## Task prompt:
Copy the result of filtering the entries below for lines that include the string "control".

## Material provided:
────────────────────────────────────────

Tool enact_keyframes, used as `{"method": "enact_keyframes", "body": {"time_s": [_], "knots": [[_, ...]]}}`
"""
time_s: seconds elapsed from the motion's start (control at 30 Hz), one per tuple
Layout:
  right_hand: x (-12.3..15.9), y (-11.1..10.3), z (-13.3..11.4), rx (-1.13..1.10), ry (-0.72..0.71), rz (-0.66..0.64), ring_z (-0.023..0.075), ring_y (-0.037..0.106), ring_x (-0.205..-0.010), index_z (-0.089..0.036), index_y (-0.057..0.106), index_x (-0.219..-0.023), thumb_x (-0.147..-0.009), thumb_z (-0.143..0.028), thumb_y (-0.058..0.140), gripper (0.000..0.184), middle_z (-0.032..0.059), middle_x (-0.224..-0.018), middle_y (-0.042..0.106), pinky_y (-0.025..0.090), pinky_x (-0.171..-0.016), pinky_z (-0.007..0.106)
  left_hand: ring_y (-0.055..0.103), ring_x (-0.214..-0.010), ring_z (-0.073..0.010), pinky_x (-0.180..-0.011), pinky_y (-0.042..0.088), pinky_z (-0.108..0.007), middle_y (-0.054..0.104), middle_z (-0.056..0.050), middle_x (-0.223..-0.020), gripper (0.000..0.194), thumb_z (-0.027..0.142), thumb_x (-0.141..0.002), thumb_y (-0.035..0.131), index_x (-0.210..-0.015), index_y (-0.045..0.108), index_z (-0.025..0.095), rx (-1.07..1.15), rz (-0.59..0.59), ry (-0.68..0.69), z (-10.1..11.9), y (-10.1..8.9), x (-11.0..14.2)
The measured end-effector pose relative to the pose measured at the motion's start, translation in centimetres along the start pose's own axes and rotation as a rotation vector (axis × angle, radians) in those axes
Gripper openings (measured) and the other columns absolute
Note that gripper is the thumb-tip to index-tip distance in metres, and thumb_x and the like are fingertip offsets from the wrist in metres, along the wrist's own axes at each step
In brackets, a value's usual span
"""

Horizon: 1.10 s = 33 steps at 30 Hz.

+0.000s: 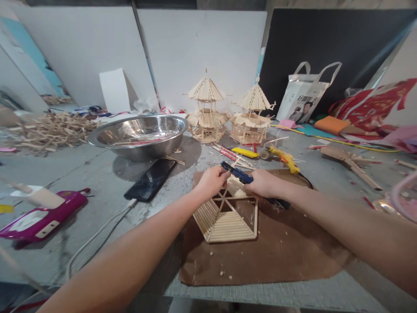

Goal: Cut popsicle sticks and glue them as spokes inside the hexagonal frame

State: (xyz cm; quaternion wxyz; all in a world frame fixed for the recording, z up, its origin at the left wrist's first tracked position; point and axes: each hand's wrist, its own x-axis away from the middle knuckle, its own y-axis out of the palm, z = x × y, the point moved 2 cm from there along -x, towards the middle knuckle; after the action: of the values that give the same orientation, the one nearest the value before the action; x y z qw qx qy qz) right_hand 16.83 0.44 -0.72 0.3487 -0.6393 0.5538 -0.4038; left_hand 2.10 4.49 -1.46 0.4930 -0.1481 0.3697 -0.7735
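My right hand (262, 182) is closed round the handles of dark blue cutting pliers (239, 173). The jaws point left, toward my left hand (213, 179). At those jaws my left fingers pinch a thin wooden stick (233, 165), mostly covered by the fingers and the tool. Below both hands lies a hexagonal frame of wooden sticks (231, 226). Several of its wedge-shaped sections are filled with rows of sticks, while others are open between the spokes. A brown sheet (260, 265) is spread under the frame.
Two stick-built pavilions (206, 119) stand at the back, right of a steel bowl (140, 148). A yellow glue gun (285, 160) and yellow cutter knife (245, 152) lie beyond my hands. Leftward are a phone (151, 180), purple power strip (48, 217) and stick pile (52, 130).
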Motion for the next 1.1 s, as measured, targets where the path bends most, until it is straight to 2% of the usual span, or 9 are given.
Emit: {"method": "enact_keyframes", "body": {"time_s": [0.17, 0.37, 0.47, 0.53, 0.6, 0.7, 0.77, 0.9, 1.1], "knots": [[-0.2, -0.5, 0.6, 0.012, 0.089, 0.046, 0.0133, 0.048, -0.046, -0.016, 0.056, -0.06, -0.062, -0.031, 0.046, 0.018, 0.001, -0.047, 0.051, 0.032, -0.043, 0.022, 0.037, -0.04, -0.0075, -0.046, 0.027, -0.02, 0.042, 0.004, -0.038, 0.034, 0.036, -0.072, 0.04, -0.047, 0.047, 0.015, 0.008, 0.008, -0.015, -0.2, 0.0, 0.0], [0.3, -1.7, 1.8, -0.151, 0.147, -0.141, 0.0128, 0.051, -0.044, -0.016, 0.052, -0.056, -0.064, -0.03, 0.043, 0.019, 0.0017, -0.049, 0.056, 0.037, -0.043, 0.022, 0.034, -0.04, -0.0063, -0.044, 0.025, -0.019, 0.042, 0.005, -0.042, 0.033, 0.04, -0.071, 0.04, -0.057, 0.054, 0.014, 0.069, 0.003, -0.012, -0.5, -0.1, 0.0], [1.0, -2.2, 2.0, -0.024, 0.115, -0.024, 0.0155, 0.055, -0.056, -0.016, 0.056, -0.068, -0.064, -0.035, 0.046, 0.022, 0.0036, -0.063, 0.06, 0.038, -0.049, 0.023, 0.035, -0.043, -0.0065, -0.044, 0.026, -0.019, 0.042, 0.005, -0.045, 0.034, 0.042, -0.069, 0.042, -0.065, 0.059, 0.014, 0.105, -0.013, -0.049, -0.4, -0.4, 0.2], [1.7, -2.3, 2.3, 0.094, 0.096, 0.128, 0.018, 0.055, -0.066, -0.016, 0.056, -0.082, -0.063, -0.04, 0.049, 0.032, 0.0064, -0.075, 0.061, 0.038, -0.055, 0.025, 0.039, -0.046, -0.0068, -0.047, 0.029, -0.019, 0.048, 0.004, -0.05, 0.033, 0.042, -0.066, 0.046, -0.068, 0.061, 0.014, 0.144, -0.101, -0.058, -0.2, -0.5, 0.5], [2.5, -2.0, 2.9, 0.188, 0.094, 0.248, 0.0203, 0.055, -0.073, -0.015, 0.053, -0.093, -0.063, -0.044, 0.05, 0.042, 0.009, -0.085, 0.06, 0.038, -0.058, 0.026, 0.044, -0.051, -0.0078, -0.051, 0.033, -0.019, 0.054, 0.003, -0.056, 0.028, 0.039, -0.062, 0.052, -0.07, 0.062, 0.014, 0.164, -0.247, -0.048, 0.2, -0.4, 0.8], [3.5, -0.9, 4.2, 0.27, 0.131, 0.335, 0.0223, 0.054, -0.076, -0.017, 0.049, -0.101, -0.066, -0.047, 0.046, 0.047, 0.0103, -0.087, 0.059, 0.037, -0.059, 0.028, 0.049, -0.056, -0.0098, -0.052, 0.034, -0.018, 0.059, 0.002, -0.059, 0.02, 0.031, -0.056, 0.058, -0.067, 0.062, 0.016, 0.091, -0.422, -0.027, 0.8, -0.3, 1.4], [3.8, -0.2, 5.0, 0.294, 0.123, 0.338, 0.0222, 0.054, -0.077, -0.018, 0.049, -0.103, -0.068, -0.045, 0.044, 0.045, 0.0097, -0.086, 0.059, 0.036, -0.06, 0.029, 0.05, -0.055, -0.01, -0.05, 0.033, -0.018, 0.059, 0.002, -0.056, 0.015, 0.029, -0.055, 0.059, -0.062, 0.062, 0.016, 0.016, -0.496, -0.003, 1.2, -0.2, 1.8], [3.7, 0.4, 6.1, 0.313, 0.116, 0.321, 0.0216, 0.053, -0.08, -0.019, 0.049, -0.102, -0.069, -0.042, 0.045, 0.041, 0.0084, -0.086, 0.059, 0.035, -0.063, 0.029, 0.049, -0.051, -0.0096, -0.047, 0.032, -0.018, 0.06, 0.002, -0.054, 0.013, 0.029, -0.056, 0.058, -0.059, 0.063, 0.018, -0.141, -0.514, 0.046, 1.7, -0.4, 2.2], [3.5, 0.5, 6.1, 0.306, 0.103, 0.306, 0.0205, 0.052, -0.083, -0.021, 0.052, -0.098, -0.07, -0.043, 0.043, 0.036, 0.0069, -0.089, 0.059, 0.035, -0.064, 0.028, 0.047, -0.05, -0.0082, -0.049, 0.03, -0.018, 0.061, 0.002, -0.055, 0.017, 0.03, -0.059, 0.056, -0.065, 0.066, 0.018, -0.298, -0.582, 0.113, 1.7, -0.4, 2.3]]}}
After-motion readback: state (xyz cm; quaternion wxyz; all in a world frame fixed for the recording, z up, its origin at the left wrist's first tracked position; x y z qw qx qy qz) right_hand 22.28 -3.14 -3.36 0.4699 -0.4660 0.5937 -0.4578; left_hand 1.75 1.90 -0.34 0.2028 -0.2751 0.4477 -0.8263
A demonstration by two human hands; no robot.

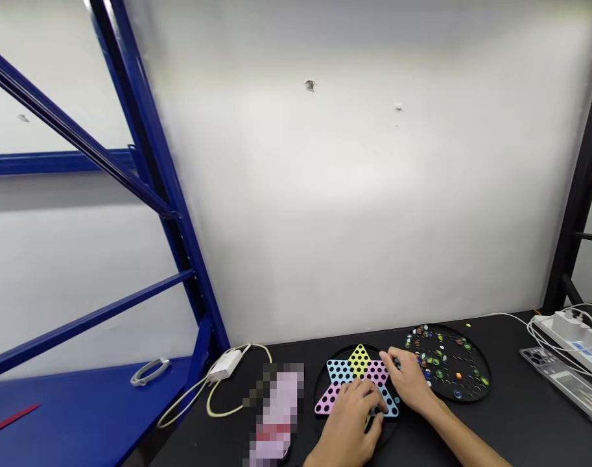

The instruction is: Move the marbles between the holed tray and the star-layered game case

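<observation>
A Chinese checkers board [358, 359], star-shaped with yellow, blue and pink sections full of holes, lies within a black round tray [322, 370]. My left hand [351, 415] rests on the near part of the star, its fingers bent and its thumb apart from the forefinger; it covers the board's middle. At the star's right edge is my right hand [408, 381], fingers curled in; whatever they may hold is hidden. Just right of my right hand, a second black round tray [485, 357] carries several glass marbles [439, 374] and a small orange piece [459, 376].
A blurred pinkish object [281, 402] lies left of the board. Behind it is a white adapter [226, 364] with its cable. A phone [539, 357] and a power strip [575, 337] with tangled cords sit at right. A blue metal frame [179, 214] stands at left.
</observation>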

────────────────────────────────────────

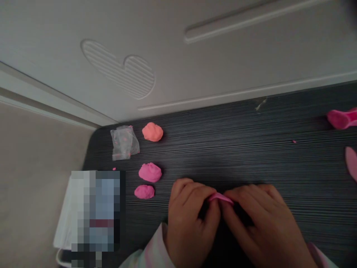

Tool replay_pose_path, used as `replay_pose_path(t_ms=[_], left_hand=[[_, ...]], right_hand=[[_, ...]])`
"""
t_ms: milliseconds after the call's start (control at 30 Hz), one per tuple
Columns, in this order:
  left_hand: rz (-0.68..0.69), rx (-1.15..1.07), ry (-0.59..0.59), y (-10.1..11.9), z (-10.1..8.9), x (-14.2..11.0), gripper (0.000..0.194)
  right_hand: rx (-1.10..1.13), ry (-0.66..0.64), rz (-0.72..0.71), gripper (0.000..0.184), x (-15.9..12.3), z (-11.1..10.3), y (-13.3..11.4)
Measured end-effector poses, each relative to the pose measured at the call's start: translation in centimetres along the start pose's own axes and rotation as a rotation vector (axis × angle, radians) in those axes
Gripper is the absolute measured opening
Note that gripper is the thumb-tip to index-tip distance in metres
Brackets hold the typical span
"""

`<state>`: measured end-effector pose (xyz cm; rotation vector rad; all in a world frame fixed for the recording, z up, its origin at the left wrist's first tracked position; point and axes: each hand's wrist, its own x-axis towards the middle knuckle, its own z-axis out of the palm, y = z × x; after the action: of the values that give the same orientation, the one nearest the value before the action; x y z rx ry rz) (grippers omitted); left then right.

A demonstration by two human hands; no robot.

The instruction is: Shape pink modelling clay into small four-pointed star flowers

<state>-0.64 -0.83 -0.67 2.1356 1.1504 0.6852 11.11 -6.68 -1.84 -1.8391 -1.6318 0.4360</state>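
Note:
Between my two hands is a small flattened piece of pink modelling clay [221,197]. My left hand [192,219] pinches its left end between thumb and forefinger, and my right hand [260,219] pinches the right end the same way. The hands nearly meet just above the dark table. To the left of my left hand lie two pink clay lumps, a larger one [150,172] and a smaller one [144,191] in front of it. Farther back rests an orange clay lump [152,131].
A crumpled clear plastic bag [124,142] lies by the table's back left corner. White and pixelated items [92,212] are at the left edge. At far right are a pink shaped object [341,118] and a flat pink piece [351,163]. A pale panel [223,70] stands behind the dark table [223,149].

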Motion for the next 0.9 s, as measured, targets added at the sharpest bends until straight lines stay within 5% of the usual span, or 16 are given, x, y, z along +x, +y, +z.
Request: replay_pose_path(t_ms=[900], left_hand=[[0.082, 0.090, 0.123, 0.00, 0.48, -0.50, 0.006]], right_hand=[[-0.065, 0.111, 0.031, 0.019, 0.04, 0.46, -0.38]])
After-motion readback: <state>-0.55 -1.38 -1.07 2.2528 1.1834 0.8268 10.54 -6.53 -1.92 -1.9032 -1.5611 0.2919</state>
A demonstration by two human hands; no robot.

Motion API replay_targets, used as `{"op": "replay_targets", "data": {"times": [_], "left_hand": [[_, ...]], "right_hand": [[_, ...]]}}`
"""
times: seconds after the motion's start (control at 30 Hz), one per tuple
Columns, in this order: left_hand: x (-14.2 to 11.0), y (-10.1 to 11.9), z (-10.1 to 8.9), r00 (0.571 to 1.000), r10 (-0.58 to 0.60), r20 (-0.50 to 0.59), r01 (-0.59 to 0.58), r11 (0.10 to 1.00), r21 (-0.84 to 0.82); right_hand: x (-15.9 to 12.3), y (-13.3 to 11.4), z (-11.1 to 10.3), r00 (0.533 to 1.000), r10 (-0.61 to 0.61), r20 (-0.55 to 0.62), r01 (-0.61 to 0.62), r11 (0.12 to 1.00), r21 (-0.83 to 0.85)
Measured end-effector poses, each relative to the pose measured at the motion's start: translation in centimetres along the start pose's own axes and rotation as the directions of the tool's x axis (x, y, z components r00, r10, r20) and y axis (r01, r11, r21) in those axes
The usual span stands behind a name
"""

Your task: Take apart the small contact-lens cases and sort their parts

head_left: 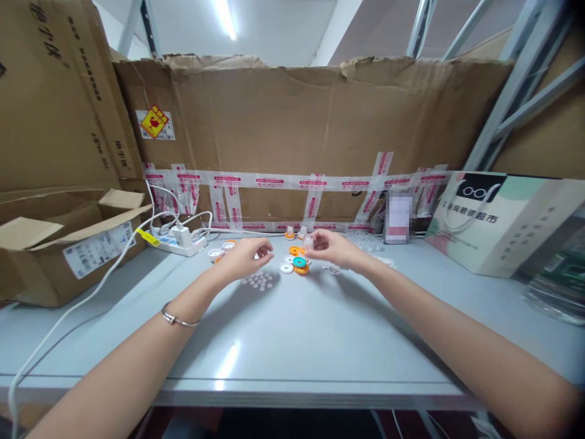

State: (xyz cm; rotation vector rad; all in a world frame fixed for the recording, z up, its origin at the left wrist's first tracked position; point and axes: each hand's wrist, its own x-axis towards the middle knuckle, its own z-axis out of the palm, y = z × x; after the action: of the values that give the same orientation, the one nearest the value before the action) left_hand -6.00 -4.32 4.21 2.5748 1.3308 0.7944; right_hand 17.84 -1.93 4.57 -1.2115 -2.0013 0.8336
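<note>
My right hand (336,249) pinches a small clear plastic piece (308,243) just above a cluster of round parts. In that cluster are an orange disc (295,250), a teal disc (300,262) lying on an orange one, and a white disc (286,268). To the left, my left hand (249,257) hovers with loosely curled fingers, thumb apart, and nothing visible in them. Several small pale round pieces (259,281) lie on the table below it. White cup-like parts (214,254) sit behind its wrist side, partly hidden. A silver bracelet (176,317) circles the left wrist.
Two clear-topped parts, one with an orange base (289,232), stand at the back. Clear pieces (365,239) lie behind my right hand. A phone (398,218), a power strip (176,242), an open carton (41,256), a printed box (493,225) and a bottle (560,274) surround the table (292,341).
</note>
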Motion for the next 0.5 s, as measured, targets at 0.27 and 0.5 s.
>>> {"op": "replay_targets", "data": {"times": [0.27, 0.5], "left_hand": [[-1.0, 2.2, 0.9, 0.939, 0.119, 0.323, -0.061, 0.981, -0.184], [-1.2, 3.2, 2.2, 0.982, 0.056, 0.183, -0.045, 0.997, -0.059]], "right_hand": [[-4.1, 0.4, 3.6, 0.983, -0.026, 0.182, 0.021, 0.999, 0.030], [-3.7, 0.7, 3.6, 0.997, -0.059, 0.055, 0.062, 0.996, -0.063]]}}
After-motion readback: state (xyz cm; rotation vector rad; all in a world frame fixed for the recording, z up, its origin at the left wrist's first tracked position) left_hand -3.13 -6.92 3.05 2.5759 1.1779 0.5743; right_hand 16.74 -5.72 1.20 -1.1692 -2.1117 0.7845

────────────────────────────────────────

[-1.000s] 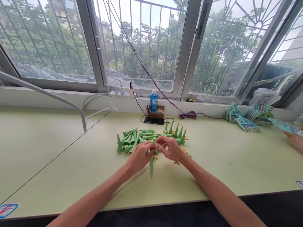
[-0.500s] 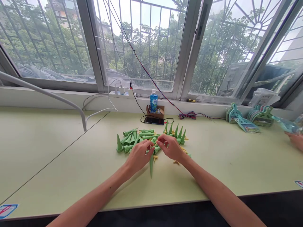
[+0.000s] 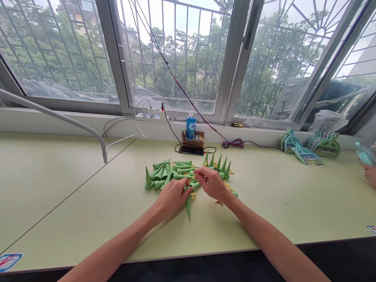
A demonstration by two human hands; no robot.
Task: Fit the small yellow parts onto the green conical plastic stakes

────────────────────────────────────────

## Solved exercise:
time_s: seconds elapsed from the motion's start (control at 30 Hz), one per tuple
t_ms: milliseconds after the call's start (control at 30 Hz), one per tuple
times: seconds after the motion's start (control at 30 Hz), one per tuple

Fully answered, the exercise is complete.